TASK INSTRUCTIONS => Only the number is wanted: how many lines of the data contain "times"?

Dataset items

* * *

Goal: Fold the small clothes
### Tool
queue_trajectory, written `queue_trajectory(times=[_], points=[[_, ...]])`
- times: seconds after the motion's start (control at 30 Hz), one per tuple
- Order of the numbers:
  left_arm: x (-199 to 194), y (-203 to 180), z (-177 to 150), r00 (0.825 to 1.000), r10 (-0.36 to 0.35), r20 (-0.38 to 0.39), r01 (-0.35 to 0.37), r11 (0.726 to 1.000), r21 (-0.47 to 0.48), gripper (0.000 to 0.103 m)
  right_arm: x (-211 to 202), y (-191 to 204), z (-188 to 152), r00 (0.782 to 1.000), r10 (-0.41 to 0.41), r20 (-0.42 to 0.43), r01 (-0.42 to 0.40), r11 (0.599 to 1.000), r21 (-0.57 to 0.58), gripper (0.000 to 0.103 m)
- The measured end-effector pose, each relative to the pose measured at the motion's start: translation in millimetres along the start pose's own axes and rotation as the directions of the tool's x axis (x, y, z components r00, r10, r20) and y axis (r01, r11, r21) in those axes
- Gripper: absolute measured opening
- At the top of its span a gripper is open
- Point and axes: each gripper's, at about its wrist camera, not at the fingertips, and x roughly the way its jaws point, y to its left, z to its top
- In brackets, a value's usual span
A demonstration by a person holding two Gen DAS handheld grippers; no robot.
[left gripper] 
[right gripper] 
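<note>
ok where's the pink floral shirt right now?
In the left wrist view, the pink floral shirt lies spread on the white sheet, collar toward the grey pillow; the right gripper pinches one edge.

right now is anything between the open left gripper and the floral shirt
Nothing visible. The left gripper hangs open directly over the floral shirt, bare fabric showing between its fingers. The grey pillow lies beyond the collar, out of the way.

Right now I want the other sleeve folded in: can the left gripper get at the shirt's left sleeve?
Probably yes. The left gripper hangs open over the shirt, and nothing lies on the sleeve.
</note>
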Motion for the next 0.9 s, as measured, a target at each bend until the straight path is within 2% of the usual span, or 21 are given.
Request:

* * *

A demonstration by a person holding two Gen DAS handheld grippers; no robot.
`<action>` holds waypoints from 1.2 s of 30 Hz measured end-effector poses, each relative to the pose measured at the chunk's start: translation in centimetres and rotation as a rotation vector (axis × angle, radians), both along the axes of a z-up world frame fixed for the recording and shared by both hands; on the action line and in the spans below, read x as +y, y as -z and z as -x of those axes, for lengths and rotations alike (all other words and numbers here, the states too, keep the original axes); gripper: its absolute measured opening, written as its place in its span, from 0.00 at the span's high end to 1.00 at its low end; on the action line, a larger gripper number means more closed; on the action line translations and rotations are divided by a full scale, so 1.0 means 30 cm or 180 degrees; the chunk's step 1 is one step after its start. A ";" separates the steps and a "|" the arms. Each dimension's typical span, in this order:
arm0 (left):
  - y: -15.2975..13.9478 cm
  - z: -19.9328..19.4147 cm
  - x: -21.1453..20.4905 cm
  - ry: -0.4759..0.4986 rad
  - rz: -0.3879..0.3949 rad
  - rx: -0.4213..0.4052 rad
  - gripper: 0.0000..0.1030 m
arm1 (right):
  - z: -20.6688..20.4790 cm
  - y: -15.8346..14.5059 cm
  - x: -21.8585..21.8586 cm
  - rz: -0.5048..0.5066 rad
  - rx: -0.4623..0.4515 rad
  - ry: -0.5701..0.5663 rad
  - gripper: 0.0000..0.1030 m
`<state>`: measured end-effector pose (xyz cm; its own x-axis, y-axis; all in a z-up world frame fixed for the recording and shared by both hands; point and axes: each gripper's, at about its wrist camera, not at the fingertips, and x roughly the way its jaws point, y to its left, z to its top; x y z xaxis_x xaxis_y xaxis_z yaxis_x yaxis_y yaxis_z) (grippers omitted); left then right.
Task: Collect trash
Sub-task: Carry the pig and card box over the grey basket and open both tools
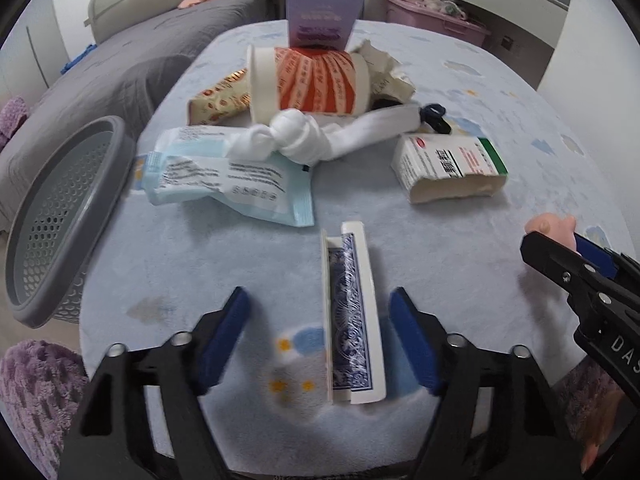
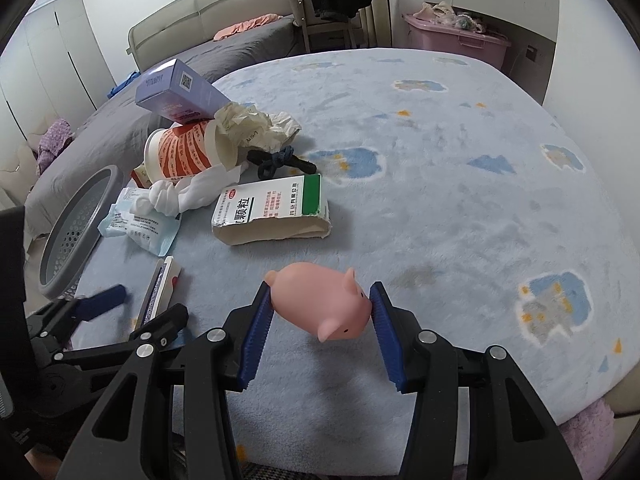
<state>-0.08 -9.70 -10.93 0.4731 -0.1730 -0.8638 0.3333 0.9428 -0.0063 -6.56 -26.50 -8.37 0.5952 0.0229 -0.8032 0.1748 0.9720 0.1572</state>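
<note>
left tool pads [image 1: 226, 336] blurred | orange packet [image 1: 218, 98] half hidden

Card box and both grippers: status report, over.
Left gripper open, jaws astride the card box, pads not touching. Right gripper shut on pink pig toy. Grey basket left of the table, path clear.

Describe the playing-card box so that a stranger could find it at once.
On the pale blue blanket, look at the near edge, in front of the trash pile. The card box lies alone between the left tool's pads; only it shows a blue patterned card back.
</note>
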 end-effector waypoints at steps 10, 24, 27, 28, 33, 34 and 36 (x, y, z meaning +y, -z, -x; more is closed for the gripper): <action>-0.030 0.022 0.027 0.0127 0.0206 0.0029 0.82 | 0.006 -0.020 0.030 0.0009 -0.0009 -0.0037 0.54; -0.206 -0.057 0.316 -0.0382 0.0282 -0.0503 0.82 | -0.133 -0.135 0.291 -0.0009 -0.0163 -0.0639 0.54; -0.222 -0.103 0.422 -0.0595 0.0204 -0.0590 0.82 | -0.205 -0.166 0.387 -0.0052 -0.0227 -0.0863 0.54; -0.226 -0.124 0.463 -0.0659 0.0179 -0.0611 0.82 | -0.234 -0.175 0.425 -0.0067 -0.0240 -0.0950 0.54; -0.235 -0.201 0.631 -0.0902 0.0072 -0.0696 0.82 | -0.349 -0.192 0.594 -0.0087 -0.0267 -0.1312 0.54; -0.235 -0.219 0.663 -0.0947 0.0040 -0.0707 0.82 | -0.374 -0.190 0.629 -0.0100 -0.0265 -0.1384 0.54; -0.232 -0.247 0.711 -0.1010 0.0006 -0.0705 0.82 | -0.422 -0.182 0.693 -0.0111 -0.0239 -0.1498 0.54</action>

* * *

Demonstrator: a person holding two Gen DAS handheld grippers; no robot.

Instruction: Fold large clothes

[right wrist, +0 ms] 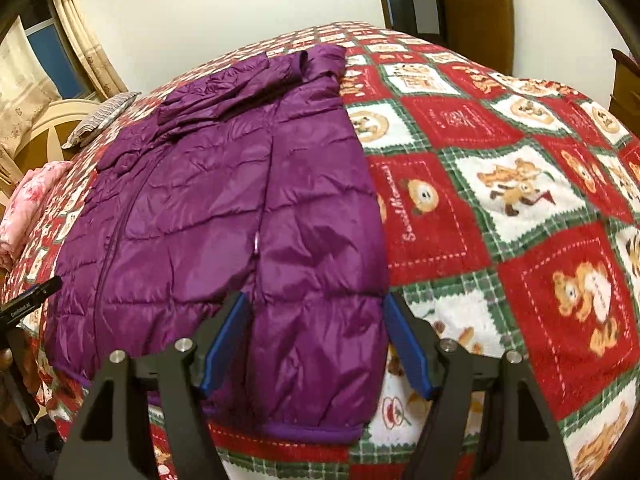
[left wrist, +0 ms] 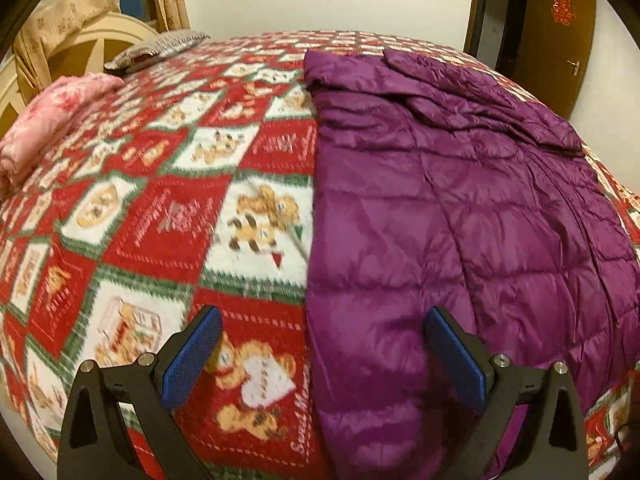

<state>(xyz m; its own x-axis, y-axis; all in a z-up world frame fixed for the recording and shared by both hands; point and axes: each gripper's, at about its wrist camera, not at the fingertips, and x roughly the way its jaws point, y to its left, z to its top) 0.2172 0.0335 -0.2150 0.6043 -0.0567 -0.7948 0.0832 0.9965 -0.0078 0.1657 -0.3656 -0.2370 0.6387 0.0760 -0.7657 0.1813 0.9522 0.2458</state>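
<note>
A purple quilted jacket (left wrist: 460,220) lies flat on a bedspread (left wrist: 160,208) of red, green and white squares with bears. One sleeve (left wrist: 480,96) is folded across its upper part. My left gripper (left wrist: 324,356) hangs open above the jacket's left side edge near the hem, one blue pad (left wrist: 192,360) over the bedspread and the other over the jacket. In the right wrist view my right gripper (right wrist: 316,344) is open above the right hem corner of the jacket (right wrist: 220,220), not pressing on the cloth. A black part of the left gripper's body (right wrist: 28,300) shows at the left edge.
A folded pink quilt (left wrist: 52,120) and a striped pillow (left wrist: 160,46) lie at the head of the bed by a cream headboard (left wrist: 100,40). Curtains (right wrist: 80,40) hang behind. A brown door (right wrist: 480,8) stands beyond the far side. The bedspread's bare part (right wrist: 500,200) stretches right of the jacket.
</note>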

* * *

RESULT OF THE EXERCISE => 2